═════ Exercise data ═════
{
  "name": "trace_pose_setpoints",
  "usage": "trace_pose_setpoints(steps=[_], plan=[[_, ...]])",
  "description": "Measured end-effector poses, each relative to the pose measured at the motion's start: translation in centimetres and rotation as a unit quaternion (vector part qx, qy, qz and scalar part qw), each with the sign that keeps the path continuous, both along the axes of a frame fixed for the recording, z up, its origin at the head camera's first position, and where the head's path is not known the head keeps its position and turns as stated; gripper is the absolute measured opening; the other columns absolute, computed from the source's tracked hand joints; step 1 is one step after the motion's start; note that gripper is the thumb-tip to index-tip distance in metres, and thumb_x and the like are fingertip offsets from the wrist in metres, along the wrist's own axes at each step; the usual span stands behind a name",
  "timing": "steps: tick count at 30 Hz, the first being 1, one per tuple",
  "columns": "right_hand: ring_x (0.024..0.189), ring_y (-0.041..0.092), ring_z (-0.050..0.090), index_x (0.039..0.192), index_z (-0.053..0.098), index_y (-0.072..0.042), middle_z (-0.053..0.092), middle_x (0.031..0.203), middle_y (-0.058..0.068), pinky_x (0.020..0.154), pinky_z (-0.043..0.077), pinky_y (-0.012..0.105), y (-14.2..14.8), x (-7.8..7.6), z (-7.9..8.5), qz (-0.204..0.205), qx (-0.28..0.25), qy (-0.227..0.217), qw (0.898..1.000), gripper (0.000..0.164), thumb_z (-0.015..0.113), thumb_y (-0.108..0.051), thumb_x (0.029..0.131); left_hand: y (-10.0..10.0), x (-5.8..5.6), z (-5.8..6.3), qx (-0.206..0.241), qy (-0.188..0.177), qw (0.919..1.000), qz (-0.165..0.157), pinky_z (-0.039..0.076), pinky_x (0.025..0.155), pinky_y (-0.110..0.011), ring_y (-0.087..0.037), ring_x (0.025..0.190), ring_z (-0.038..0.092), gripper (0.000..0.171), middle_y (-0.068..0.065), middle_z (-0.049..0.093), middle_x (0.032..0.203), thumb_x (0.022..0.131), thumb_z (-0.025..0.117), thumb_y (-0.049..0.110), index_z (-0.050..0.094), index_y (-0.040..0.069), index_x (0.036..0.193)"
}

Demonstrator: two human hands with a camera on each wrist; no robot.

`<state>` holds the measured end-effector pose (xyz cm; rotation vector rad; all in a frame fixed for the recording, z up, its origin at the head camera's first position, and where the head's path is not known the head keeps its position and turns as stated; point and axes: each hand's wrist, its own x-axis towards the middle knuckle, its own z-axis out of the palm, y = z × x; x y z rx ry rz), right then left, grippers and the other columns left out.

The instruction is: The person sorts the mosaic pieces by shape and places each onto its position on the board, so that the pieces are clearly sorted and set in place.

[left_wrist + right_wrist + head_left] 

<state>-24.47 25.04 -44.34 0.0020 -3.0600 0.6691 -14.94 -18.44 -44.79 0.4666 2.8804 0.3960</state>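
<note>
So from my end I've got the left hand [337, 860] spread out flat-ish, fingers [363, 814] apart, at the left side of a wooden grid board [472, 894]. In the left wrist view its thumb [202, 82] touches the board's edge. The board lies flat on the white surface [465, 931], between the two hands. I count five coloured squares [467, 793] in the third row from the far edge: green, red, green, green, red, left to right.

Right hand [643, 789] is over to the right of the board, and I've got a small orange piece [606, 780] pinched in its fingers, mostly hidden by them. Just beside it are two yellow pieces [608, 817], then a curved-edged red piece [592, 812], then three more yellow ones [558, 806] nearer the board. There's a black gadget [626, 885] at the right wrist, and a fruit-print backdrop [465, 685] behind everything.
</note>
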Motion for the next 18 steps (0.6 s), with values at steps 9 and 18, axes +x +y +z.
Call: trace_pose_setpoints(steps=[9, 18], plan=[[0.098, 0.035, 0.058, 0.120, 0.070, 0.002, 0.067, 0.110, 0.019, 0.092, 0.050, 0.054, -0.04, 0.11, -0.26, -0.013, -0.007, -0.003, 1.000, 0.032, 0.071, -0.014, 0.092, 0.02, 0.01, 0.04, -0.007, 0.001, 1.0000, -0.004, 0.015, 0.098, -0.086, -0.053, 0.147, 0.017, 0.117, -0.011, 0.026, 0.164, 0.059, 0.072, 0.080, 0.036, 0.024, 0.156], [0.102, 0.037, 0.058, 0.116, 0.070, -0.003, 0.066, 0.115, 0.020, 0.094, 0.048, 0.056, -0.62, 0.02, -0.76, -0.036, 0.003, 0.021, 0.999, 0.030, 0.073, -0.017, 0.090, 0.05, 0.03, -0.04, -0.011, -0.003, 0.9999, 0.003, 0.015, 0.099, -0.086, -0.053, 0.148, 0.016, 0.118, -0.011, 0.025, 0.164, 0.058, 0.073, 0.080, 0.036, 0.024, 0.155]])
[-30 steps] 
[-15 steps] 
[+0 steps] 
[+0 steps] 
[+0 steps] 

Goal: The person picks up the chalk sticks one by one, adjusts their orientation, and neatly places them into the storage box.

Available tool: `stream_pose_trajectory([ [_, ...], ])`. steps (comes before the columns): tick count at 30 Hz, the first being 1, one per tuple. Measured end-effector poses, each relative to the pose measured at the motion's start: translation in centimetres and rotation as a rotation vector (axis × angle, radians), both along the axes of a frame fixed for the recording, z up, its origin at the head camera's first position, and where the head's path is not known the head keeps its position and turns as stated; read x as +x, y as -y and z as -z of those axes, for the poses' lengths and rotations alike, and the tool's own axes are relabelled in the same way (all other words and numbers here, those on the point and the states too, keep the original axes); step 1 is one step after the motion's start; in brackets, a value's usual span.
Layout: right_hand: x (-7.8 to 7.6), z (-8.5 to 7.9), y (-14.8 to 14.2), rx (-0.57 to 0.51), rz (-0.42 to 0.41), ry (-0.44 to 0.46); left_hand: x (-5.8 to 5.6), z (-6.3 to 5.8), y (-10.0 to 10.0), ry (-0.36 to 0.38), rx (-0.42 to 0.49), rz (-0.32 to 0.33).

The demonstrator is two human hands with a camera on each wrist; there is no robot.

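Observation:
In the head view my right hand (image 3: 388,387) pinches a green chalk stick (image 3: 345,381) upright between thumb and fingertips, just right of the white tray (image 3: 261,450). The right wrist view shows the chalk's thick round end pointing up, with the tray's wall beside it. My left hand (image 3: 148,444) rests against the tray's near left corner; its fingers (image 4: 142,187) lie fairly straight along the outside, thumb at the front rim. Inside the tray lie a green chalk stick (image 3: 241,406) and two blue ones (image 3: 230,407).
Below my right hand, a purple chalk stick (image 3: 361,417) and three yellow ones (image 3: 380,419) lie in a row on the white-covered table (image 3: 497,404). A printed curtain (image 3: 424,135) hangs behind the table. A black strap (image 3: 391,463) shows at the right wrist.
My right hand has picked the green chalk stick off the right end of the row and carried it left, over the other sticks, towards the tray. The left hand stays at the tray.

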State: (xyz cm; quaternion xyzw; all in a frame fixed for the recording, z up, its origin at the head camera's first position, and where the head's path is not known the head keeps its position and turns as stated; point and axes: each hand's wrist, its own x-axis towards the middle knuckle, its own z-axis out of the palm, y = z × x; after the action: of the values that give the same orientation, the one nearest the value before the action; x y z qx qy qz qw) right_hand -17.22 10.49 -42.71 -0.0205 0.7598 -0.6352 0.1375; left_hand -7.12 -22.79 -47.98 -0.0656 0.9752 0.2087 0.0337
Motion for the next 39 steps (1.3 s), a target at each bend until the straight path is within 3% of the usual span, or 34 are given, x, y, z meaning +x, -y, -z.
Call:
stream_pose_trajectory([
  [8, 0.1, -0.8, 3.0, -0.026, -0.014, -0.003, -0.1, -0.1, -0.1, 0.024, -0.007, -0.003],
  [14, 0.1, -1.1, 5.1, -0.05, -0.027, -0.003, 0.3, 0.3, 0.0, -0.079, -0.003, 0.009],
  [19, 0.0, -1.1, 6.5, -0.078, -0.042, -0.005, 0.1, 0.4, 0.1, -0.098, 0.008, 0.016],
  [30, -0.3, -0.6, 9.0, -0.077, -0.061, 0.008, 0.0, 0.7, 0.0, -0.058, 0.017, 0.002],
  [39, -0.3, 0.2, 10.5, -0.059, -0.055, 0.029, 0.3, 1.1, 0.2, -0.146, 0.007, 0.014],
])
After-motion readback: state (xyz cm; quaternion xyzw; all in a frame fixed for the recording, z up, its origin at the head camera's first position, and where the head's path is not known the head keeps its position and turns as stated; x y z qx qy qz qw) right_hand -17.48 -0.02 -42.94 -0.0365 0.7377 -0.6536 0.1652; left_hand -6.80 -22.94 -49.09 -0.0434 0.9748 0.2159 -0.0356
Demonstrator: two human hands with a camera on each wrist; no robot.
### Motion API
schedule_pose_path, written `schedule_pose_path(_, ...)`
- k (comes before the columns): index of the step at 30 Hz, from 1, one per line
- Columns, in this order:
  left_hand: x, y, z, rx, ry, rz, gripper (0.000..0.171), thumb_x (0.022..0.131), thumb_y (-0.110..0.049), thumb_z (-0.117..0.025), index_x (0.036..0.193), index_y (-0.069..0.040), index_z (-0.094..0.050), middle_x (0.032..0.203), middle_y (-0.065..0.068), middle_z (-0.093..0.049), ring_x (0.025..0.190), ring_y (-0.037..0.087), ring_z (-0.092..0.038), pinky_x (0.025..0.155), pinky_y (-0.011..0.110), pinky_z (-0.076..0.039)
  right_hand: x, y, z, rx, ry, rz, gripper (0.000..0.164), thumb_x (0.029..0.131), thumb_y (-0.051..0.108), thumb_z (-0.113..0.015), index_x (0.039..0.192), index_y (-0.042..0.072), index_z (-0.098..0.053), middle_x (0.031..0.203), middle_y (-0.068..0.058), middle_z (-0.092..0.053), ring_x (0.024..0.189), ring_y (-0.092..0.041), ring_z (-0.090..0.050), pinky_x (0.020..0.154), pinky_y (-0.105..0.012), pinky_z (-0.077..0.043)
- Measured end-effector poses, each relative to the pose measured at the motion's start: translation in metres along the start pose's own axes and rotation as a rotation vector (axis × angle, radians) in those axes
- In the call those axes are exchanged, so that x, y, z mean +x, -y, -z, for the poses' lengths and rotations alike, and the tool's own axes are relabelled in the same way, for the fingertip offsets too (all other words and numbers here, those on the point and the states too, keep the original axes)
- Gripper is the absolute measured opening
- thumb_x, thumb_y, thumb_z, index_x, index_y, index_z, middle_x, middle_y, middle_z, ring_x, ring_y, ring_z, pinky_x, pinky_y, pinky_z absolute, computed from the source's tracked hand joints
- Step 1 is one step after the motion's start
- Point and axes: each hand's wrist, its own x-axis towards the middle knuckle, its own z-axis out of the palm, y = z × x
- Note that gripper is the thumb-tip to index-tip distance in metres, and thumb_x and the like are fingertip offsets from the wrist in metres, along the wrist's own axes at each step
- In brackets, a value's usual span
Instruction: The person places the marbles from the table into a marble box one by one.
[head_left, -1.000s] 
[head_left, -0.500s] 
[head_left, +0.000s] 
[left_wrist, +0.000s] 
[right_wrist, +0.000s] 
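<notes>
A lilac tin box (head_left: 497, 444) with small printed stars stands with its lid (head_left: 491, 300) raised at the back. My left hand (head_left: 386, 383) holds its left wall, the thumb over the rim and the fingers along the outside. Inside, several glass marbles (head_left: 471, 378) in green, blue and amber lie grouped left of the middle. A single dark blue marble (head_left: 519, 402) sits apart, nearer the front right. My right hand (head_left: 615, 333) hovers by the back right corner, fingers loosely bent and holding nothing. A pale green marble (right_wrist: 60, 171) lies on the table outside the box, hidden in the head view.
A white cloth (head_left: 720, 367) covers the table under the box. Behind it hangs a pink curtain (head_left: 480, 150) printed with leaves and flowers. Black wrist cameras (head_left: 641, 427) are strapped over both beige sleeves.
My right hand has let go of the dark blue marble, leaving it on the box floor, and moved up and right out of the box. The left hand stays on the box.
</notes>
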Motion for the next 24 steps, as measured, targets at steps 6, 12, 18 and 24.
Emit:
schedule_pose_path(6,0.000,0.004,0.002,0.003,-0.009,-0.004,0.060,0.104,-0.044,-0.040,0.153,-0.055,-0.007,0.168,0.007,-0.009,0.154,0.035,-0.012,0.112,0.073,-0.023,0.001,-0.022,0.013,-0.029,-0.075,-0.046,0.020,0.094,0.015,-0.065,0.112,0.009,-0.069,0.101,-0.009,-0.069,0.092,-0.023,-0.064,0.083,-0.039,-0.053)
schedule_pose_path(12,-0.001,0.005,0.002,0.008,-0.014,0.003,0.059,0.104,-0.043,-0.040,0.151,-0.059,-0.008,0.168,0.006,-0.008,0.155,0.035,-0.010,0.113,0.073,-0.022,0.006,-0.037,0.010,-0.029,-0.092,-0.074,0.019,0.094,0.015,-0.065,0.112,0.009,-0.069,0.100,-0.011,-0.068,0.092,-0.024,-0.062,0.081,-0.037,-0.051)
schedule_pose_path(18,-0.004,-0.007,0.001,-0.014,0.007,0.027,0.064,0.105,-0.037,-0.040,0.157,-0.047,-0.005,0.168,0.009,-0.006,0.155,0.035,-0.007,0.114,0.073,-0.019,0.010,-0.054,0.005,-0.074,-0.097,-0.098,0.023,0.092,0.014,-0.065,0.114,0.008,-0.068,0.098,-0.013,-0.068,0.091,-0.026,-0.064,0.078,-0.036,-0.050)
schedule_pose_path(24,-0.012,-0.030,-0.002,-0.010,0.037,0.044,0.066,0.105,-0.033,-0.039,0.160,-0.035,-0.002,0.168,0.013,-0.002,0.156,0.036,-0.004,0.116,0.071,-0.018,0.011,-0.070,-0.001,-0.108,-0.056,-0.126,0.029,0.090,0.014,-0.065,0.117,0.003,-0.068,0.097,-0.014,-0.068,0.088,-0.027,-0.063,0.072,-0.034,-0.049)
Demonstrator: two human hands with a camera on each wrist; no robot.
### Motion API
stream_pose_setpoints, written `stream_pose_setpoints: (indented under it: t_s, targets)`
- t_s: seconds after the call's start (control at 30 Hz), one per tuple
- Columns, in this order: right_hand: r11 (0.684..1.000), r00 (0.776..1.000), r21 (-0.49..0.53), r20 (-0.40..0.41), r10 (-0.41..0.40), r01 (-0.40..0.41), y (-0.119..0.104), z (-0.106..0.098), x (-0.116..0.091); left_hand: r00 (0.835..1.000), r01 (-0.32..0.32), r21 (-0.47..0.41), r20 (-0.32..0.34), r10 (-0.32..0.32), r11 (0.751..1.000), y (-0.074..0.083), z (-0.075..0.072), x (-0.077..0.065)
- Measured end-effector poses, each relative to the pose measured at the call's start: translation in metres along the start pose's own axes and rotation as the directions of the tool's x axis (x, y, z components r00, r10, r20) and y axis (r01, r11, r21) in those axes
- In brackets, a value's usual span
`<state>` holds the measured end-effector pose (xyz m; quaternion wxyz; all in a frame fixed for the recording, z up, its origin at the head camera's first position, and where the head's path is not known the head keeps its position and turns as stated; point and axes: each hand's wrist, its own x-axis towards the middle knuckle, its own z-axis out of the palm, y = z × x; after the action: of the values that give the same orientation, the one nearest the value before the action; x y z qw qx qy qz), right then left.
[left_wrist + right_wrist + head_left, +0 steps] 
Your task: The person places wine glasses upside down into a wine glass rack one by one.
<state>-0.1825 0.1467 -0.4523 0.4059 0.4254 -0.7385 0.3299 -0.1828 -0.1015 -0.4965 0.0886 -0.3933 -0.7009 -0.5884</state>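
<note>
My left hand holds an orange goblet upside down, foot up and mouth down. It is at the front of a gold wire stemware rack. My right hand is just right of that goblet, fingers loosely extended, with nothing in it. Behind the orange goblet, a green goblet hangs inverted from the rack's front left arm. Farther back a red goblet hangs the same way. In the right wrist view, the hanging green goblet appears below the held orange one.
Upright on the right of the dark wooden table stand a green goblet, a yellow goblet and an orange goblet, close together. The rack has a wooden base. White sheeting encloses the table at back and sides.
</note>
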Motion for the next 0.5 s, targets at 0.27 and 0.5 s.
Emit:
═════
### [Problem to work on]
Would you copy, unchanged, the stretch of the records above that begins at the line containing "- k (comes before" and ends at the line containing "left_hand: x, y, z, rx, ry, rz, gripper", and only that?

### [Answer]
- k (comes before the columns): index of the step at 30 Hz, from 1, one per line
- Columns, in this order:
  left_hand: x, y, z, rx, ry, rz, gripper (0.000..0.171), thumb_x (0.022..0.131), thumb_y (-0.110..0.049), thumb_z (-0.117..0.025), index_x (0.036..0.193), index_y (-0.069..0.040), index_z (-0.094..0.050), middle_x (0.032..0.203), middle_y (-0.065..0.068), middle_z (-0.093..0.049), ring_x (0.025..0.190), ring_y (-0.037..0.087), ring_z (-0.092..0.038), pinky_x (0.025..0.155), pinky_y (-0.011..0.110), pinky_z (-0.076..0.039)

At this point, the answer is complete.